Record numbers in UK seek help to pay for energy and food costs
Record numbers of people in Britain sought help in accessing homeless services, food banks and energy bill support this year, as the UK’s cost of living crisis continues, the Guardian reported.
Figures from Citizens Advice, the UK’s largest independent advice provider, show that an unparalleled number of people were unable to top up their prepayment meters or meet their energy bills. Its clients’ average council tax debts and energy bill arrears were also at record highs.
Citizens Advice, which provides guidance to people needing welfare, debt and legal help, referred more than 208,000 people to food banks and other charities between January and November, up from 200,517 in the whole of 2022.
Energy issues remain a large source of concern, with Citizens Advice helping almost a quarter of a million people in the first 11 months of 2023 – another record high. The number of people unable to top up their energy prepayment meters, at 34,000, was almost double the last two years combined, with December’s total still be to added.
Dame Clare Moriarty, the Citizens Advice CEO, said: “We’re looking back on a year in which things have got worse and it has become harder to find solutions. Our message to politicians and policymakers remains: you need to pull all of the policy levers that are available to address the situation that people are finding themselves in.”
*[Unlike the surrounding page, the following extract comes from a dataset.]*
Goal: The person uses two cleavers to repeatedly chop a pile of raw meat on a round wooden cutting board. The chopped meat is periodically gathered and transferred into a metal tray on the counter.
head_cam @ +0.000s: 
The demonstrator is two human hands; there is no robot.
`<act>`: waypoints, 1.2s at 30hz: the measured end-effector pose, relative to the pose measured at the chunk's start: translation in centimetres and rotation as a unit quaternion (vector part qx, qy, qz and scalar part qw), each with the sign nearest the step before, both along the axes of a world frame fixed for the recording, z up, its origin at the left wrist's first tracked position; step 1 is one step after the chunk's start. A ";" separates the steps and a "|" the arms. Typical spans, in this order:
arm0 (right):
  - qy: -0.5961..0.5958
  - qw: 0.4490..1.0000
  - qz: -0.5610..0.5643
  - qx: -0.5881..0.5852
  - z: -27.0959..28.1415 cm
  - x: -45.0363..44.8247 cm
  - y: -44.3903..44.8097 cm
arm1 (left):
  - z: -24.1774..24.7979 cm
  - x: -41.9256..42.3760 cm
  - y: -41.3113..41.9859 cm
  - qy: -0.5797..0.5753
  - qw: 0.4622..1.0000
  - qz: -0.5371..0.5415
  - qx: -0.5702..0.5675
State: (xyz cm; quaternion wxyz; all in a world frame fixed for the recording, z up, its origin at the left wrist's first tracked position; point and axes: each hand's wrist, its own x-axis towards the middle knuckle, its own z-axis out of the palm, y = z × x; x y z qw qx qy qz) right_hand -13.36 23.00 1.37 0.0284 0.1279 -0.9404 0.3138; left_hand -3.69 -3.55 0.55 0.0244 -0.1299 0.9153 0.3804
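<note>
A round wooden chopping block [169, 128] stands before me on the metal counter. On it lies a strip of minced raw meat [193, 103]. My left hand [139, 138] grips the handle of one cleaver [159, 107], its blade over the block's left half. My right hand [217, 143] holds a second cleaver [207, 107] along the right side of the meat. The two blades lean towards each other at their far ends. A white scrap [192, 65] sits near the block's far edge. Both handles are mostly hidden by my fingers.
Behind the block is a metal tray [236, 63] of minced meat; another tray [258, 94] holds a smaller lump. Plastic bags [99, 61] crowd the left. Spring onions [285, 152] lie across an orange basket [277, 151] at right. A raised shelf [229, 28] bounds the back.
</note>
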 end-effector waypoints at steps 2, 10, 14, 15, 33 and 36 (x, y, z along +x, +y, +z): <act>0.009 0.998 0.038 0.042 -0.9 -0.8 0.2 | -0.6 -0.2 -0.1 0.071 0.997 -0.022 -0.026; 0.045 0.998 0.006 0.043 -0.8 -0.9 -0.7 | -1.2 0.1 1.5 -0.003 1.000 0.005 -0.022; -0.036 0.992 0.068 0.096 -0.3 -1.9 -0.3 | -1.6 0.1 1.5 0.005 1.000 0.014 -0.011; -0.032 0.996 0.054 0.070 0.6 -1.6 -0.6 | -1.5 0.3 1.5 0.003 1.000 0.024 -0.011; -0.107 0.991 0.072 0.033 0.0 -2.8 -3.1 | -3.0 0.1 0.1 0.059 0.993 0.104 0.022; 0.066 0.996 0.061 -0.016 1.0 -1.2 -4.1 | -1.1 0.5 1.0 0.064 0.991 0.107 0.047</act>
Claire Atchia McMaster, the director of income and external affairs at the anti-poverty charity Turn2Us, said people on low incomes were still feeling immense pressure on their finances despite inflation slowing by more than expected in November.
“Demand for our services this year remains high,” McMaster said. “We regularly hear from people having to cut back on food and other essentials, and many are struggling to cope with rising energy bills through the winter.”
Cost of living relief payments from the government have helped, but only temporarily, according to Tom MacInnes, the chief data analyst at Citizens Advice. “Every time the cost of living payment comes in, the numbers of people we’re referring to food banks drop – but then the number always goes back up again,” he said.